- [PROMPT]: Keeping each line intact, print the whole listing.
Segment Start: SUPPLIED DATA
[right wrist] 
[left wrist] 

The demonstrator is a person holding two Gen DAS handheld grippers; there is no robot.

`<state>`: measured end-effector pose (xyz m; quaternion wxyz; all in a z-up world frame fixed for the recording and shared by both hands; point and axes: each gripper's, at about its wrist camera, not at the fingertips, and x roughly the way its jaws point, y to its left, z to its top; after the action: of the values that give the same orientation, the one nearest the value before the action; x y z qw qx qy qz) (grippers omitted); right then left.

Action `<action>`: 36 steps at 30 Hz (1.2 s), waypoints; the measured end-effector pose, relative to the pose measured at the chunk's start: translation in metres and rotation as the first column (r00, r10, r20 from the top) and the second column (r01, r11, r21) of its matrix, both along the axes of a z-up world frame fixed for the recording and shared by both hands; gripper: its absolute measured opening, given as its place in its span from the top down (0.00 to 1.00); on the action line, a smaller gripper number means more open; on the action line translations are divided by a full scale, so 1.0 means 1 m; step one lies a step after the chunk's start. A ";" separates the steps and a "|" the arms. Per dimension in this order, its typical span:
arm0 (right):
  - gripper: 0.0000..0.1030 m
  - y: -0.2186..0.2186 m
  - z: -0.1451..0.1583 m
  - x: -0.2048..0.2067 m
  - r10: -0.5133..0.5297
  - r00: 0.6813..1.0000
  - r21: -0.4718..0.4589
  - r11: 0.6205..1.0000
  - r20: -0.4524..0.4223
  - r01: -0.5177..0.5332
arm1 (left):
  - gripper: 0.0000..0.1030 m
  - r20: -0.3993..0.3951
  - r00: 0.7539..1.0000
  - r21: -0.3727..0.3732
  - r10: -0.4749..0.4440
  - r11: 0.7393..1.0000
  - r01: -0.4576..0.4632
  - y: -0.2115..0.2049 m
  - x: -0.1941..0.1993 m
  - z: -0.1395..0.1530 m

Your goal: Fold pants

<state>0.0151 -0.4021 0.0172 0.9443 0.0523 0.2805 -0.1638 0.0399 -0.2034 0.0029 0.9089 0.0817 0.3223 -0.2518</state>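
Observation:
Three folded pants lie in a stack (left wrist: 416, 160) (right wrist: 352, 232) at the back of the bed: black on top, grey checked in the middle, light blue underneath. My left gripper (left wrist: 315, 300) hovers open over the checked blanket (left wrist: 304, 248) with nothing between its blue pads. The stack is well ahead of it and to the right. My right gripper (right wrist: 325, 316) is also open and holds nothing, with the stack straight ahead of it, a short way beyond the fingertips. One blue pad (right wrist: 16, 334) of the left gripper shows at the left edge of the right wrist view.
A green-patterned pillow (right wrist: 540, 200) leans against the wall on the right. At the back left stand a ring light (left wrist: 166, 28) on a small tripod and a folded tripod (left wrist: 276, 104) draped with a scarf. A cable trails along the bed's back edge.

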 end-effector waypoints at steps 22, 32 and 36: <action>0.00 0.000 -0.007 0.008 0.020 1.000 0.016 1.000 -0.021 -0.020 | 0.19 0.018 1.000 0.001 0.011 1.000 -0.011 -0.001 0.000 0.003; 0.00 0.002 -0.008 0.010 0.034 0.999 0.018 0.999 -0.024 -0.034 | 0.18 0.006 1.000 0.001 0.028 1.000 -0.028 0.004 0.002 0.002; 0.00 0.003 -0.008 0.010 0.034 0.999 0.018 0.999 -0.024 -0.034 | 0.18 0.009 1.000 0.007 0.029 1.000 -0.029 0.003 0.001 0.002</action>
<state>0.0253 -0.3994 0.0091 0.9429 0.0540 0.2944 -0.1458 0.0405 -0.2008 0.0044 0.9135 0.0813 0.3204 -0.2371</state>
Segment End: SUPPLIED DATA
- [SOLVED EXERCISE]:
[right wrist] 
[left wrist] 

The demonstrator is a person holding two Gen DAS handheld grippers; there is no robot.

`<state>`: measured end-effector pose (xyz m; quaternion wxyz; all in a z-up world frame fixed for the recording and shared by both hands; point and axes: each gripper's, at about its wrist camera, not at the fingertips, and x roughly the way its jaws point, y to its left, z to its top; after the action: of the values that give the same orientation, the one nearest the value before the action; x y z qw qx qy qz) (grippers omitted); right then left.

Action `<action>`: 36 steps at 30 Hz (1.2 s), waypoints; the measured end-effector pose, relative to the pose measured at the chunk's start: translation in metres and rotation as the first column (r00, r10, r20 from the top) and the second column (r01, r11, r21) of its matrix, both along the axes of a z-up world frame fixed for the recording and shared by both hands; gripper: its absolute measured opening, given as its place in its span from the top down (0.00 to 1.00); on the action line, a smaller gripper number means more open; on the action line translations are divided by a full scale, so 1.0 means 1 m; step one lies a step after the chunk's start. A ";" separates the steps and a "|" the arms. Per dimension in this order, its typical span:
arm0 (right):
  - gripper: 0.0000..0.1030 m
  - y: -0.2186..0.2186 m
  - z: -0.1451..0.1583 m
  - x: -0.2048..0.2067 m
  - r10: -0.5133..0.5297
  - r00: 0.6813..1.0000
  - r21: -0.4718..0.4589
  - r11: 0.6205..1.0000
  - r20: -0.4524..0.4223
  - r01: -0.5177..0.5332
arm1 (left):
  - gripper: 0.0000..0.1030 m
  - r20: -0.3993..0.3951
  - r00: 0.7539..1.0000
  - r21: -0.3727..0.3732
  - r10: -0.4749..0.4440
  - r11: 0.7393..1.0000
  - r01: -0.4576..0.4632
  - y: -0.2115..0.2049 m
  - x: -0.1941..0.1993 m
  - z: -0.1395..0.1530 m

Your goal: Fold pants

<state>0.0151 -0.4021 0.0172 0.9443 0.0523 0.2805 -0.1638 0.0399 -0.2034 0.0029 0.9089 0.0817 0.3223 -0.2518</state>
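Observation:
Three folded pants lie in a stack (left wrist: 416, 160) (right wrist: 352, 232) at the back of the bed: black on top, grey checked in the middle, light blue underneath. My left gripper (left wrist: 315, 300) hovers open over the checked blanket (left wrist: 304, 248) with nothing between its blue pads. The stack is well ahead of it and to the right. My right gripper (right wrist: 325, 316) is also open and holds nothing, with the stack straight ahead of it, a short way beyond the fingertips. One blue pad (right wrist: 16, 334) of the left gripper shows at the left edge of the right wrist view.
A green-patterned pillow (right wrist: 540, 200) leans against the wall on the right. At the back left stand a ring light (left wrist: 166, 28) on a small tripod and a folded tripod (left wrist: 276, 104) draped with a scarf. A cable trails along the bed's back edge.
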
 end-effector waypoints at steps 22, 32 and 36: <action>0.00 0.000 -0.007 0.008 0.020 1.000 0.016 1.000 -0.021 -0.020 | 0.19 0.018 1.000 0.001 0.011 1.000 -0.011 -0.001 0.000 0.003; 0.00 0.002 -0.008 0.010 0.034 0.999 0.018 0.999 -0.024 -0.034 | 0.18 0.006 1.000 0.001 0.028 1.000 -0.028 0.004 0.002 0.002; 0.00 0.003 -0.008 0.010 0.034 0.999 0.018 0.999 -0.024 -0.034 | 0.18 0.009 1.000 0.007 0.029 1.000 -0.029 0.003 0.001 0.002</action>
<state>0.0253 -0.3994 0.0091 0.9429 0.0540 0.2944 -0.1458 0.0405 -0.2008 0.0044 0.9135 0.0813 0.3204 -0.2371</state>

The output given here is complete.